After this, Dion released a clutch of blues albums that are adored by the critics and feature guest appearances. Many artists from today and yesterday are eager to pay him homage and cherish the opportunity to play with him on record and so share in his current musical vision. These recent records have been nominated for Grammy awards and have charted high on blues charts. His 2020 release, Blues With Friends, features contributions from Van Morrison, Bruce Springsteen, Paul Simon and others and topped Billboard‘s Blues Albums chart.

Official Dion

Now it’s time to take a look at Dion’s golden era releases and his chart success during that time. In this case, let’s include his records made with the Belmonts. Between “I Wonder Why” recorded with the Belmonts in 1958 and his solo hit “Drip Drop” released in late 1963, at the end of the time we talk about here, DiMucci appeared on 28 chart singles, sending 20 of them into the Top 40. Ten of them reached the Top Ten and the timeless “Runaround Sue” topped them all in the fall of 1961.

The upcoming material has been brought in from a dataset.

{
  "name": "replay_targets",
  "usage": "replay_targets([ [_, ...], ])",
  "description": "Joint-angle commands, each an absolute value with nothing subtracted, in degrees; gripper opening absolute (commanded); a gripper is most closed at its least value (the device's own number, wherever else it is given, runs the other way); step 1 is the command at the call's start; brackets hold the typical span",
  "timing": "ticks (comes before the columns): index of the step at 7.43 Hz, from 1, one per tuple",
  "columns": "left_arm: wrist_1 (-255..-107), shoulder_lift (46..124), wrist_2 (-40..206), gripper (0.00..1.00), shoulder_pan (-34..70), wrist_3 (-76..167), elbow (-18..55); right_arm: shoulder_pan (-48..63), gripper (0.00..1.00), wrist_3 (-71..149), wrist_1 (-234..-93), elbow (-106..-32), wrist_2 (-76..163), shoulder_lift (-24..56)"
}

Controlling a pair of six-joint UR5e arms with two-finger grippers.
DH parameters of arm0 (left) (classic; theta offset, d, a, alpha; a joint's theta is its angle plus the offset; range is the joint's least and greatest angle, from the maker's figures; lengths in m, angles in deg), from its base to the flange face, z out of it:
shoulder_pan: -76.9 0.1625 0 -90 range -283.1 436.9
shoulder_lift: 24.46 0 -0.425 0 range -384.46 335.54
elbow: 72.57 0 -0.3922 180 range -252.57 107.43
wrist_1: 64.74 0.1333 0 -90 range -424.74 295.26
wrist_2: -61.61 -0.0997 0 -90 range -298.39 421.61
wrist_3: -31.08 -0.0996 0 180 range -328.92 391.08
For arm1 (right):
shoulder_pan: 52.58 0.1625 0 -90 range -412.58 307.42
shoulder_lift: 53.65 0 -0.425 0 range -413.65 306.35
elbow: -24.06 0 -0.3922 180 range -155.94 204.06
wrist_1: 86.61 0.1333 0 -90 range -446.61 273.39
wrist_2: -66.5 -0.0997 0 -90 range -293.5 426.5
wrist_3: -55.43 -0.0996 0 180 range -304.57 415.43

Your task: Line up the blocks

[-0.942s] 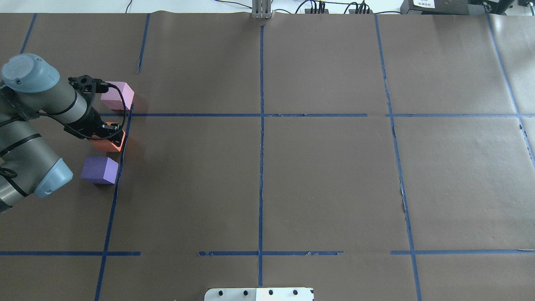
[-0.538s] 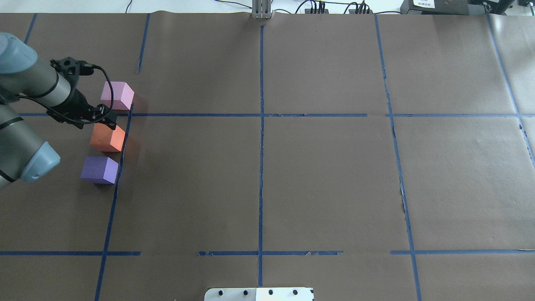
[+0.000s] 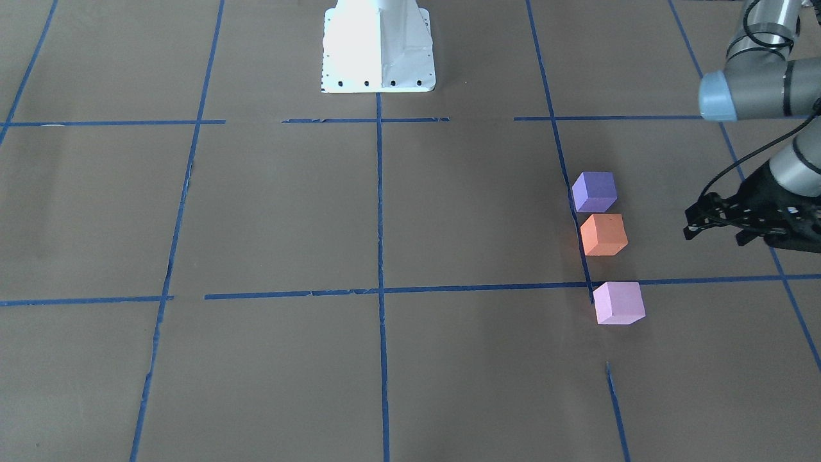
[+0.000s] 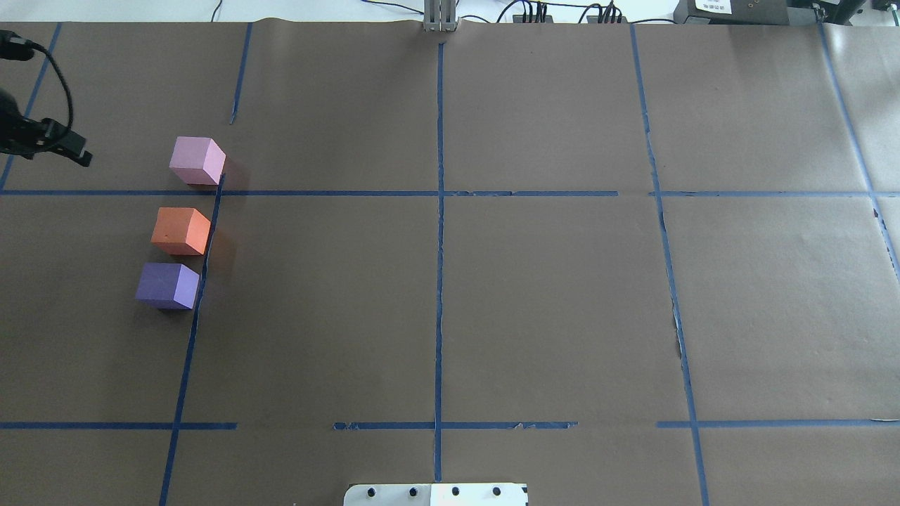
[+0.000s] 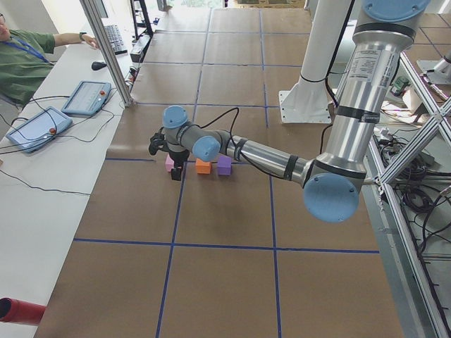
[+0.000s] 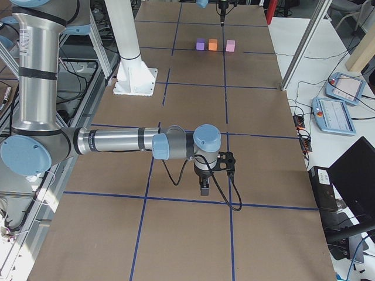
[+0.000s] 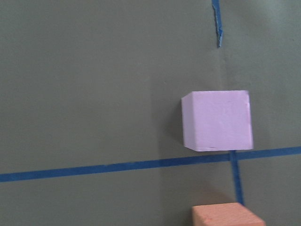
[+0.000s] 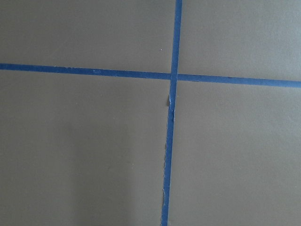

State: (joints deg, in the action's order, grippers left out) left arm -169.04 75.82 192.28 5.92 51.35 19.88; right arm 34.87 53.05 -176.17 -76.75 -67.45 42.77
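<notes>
Three cubes lie in a line beside a blue tape line on the table's left side: the pink-lilac block (image 4: 197,160), the orange block (image 4: 181,230) and the violet-purple block (image 4: 167,285). The front-facing view shows them as purple (image 3: 594,191), orange (image 3: 603,235) and pink (image 3: 619,303). My left gripper (image 3: 715,234) is open and empty, raised and off to the side of the blocks; it sits at the overhead view's left edge (image 4: 67,146). Its wrist view shows the pink block (image 7: 218,120) and the orange block's top (image 7: 225,215). My right gripper (image 6: 204,188) hangs far away over bare paper; I cannot tell whether it is open or shut.
Brown paper with a grid of blue tape lines (image 4: 439,211) covers the table. The white robot base plate (image 3: 378,45) is at the robot's side. Control tablets (image 5: 84,97) and a seated person (image 5: 21,63) are on the side bench.
My left gripper was down around the orange block, then let it go, rose and pulled back toward the table's left edge. The three blocks have not moved.
</notes>
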Motion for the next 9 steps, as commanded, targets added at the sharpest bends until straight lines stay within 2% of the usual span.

It bears repeating that Dion is a singular artist. He is the very epitome of the Italian doo-wop vocalist who was fetched up in the Bronx singing on street corners with his friends. His golden era releases are as close to perfect as you can get in the oldies idiom and his ability to survive and make quality music into the new millennium places him in elite company. He is to be commended for having followed his muse into the realm of folk/rock and later into singer-songwriter territory even when he must’ve known it would be a hard sell for an artist that people still thought of as “The Wanderer”. And for that intangible element of cool, Dion DiMucci has few peers.

Photo by David Godlis.

10 from DiMucci

  • I Wonder Why
  • A Teenager in Love
  • Runaround Sue
  • The Wanderer
  • Lovers Who Wander
  • Ruby Baby
  • Donna the Prima Donna
  • Loving You is Sweeter Than Ever
  • Young Virgin Eyes (I’m All Wrapped Up)
  • Shu-Bop (The Lost Track)


  1. Dion has had a remarkable career- during his years of having hits- and in the past 50 years- he’s just kept going on! Who will be the last man standing from the 50’s- Jerry Lee Lewis or Dion? I can’t think of any other guys left from the 50s.

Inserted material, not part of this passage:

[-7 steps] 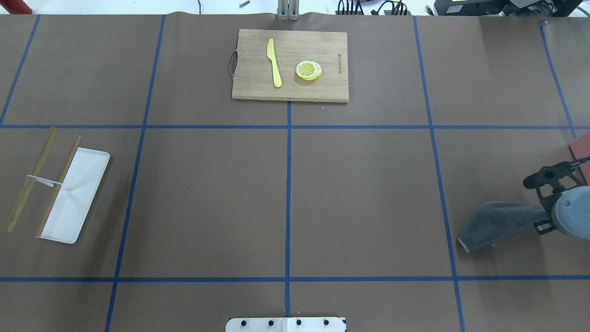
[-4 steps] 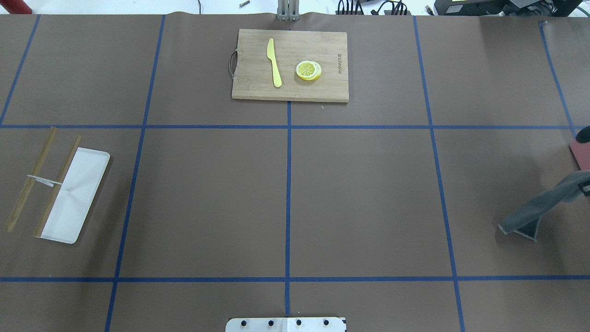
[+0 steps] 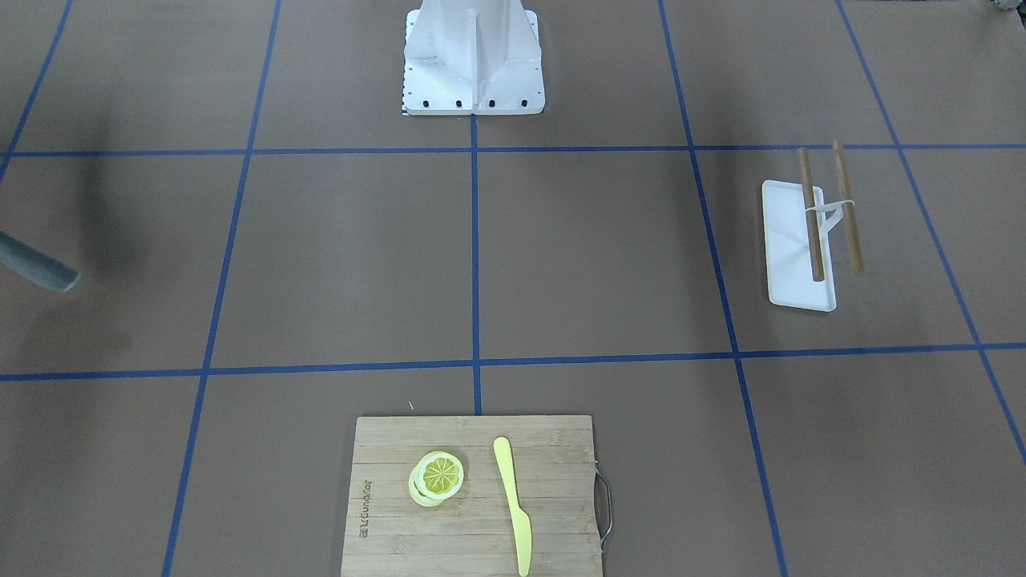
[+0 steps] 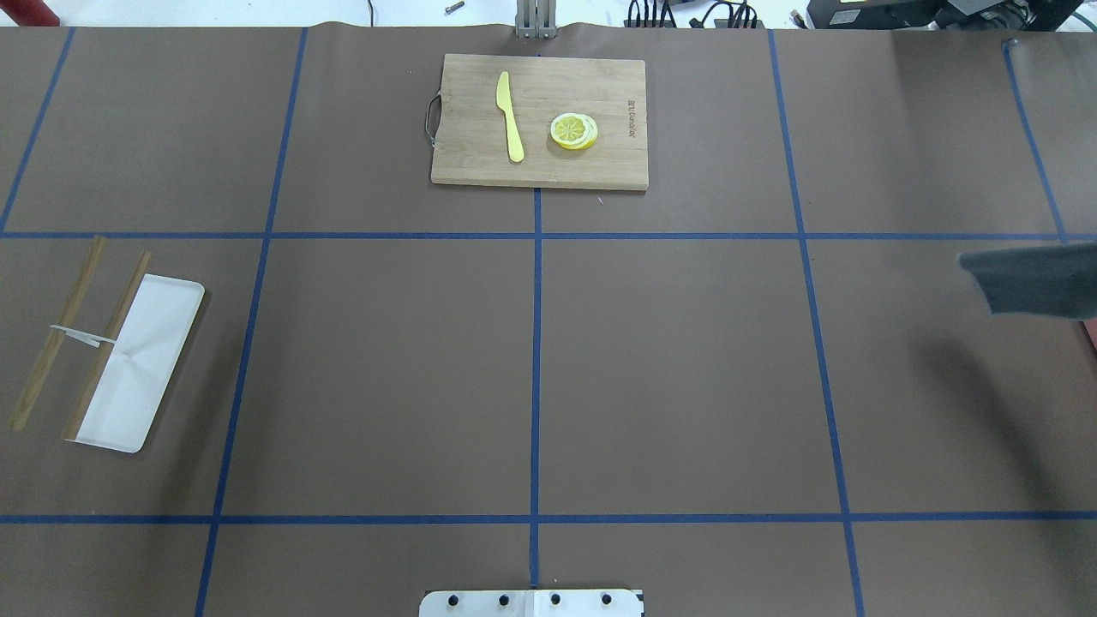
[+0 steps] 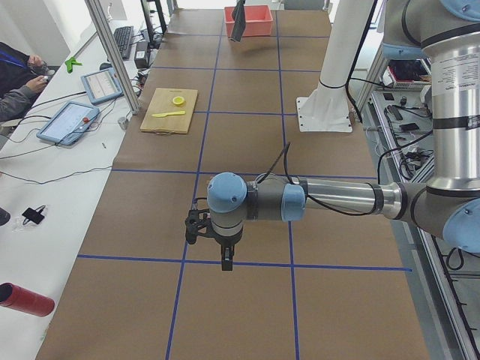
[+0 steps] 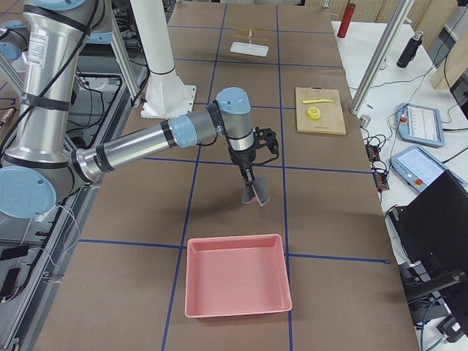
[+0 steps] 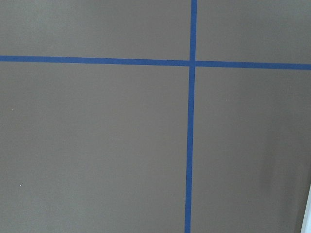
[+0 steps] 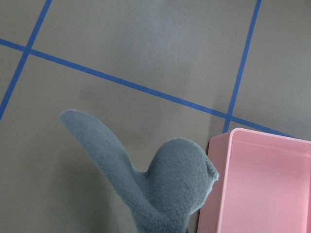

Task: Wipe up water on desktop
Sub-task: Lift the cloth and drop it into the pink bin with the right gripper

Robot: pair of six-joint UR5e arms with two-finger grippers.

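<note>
The brown desktop point(image 4: 668, 368) with blue tape lines shows no water that I can make out. A grey cloth point(image 4: 1028, 278) hangs in the air at the right edge of the overhead view. In the exterior right view it point(image 6: 254, 191) dangles from my right gripper point(image 6: 247, 170), just beyond a pink bin point(image 6: 234, 274). The right wrist view shows the cloth point(image 8: 155, 184) beside the bin's corner point(image 8: 262, 179). I cannot tell how the jaws stand. My left gripper point(image 5: 225, 261) hovers low over a tape crossing; I cannot tell whether it is open or shut.
A bamboo cutting board point(image 4: 540, 120) with a yellow knife point(image 4: 511, 116) and lemon slices point(image 4: 573, 131) lies at the far middle. A white tray point(image 4: 141, 364) with chopsticks point(image 4: 56, 334) lies at the left. The robot base plate point(image 4: 531, 603) is at the near edge.
The cloth has lifted off the desktop and moved toward the far side at the right edge of the overhead view. The right gripper has left that view.
</note>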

    • You are so right. It seems we lost many of them in a brief stretch a few years back; Fats Domino, Chuck Berry, Little Richard. Of course, it’s also amazing that those legends lasted as long as they did. Culturally and maybe musically, Jerry Lee may loom larger than Dion and I love the Killer. But that cantankerous old man thing gets under my skin sometimes. And if you consider their releases of the last 25 years, Killer can’t compare to the Wanderer. But you’re right – they are the last men standing. Thanks for your comment.

      • The funny thing about Jerry Lee is–he’s seems to have been playing that cantankerous old man role- for about 40 years now!… I admire how Dion has just continued to do his thing- and do it well. He deserves more attention than he gets.